In looking at the records the researcher sent I will admit that I was a little confused. In my case, I was concentrating on the names on the two abstracts, breaking one of my own rules about completely reading a document, not just concentrating on the names. I began to question what was going on and went to locate the two households in the original census. I found the Lorintz Weeding family without a problem, but no amount of creative searching brought forth anything with the Luking surname.
Stepping back for a moment I looked again at the two printouts the researcher had shared and realized the abstract of the Lorintz Weeding family from FamilySearch had everything in English – the headings for each part of the abstract and so on. The abstract for the Luking family, on the other hand, was completely in Norwegian (the native tongue of the researcher). It was then that the lightbulb went off in my head and I went off to Google Translate.
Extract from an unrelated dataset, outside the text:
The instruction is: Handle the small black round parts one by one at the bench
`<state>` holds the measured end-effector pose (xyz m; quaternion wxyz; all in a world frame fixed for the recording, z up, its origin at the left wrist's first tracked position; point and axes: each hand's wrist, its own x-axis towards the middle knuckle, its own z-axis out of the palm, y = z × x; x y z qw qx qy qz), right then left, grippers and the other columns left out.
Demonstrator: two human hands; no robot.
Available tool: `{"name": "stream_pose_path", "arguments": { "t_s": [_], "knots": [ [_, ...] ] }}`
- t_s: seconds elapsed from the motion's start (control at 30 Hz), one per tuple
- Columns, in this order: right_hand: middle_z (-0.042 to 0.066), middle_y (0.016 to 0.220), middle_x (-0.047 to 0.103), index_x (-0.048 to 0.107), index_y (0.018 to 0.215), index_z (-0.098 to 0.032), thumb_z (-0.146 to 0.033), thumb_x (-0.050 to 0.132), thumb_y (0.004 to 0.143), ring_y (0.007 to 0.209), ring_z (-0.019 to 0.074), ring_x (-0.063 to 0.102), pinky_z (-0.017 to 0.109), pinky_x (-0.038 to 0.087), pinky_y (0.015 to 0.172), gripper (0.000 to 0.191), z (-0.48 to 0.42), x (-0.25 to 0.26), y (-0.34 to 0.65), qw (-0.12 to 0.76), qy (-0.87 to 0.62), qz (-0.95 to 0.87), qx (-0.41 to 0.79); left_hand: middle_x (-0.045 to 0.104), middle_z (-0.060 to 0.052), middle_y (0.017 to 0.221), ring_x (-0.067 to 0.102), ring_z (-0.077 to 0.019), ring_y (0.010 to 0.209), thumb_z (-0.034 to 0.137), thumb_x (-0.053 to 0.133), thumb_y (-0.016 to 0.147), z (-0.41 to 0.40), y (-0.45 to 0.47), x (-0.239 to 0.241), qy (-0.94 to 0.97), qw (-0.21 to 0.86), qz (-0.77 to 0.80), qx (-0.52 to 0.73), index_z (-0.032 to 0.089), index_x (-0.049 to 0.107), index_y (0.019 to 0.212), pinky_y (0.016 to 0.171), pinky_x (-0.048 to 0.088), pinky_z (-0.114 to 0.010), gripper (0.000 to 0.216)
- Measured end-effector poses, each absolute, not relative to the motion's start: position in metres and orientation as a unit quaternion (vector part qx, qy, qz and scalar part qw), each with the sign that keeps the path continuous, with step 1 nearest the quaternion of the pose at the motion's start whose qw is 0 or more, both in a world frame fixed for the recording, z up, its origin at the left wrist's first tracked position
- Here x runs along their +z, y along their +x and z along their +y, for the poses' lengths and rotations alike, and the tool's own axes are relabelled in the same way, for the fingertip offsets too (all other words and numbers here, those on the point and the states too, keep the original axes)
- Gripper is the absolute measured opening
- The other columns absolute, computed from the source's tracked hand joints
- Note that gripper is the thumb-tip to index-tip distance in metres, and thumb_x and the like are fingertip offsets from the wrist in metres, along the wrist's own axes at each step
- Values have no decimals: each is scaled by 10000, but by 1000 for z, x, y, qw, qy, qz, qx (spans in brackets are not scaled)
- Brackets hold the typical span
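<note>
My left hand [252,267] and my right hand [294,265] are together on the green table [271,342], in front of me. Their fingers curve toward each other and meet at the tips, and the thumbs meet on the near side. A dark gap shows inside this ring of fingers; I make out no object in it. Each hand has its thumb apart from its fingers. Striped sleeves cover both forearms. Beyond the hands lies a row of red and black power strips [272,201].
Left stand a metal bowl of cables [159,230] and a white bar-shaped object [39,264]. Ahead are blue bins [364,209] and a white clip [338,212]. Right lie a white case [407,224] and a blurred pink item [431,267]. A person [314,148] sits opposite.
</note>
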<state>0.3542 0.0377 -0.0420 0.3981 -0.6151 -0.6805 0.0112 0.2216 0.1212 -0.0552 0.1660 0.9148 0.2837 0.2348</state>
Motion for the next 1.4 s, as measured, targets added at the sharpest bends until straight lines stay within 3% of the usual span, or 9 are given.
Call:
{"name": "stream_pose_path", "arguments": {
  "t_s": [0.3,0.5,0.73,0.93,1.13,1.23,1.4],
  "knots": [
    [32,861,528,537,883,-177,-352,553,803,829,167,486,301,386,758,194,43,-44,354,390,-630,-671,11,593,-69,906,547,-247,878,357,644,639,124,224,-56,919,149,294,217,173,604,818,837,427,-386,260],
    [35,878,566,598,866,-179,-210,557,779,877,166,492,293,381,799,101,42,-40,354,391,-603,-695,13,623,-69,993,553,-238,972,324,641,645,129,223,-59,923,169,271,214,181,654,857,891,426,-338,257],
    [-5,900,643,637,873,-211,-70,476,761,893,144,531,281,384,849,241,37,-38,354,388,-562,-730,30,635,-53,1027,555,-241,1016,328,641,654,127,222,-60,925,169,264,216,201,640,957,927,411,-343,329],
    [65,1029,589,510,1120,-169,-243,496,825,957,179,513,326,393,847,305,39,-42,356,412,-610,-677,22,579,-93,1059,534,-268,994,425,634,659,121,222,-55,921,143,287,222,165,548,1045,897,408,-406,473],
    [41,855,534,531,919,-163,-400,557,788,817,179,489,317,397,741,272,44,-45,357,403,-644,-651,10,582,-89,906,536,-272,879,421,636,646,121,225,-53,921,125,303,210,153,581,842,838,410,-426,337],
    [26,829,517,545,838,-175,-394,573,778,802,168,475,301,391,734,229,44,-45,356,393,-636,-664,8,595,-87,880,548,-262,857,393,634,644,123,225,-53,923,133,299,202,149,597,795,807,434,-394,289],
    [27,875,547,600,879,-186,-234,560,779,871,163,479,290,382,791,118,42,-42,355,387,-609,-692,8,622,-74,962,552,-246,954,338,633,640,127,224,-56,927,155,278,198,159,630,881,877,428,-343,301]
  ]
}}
I typed in weeding into the English box on Google Translate and asked for the Norwegian equivalent. Google Translate showed me that weeding in Norwegian is luking. It was at that moment that I realized that the “translation” option built into the browser used by the Norwegian researcher had mistaken the surname Weeding as the verb weeding. It had not changed the other names of the members of the household because they were likely not recognizable by the browser as having a Norwegian alternative or, as in Ingborg’s case, were already in Norwegian.
Had the researcher used a Norwegian version of FamilySearch this likely would not have happened, because FamilySearch would not have translated the names as abstracted, only the headings. However, when working with a browser’s translation function, it treats all text the same. As such Lorintz Weeding and his son Clarence E. Weeding became Lorintz Luking and Clarence E. Luking, and to the researcher it appeared as though Ingborg Sondaln was in two different but similar families at the same time.
Moral of the story? Try to use built-in browser translation as sparingly as possible, certainly. But, more importantly, always go to the original record.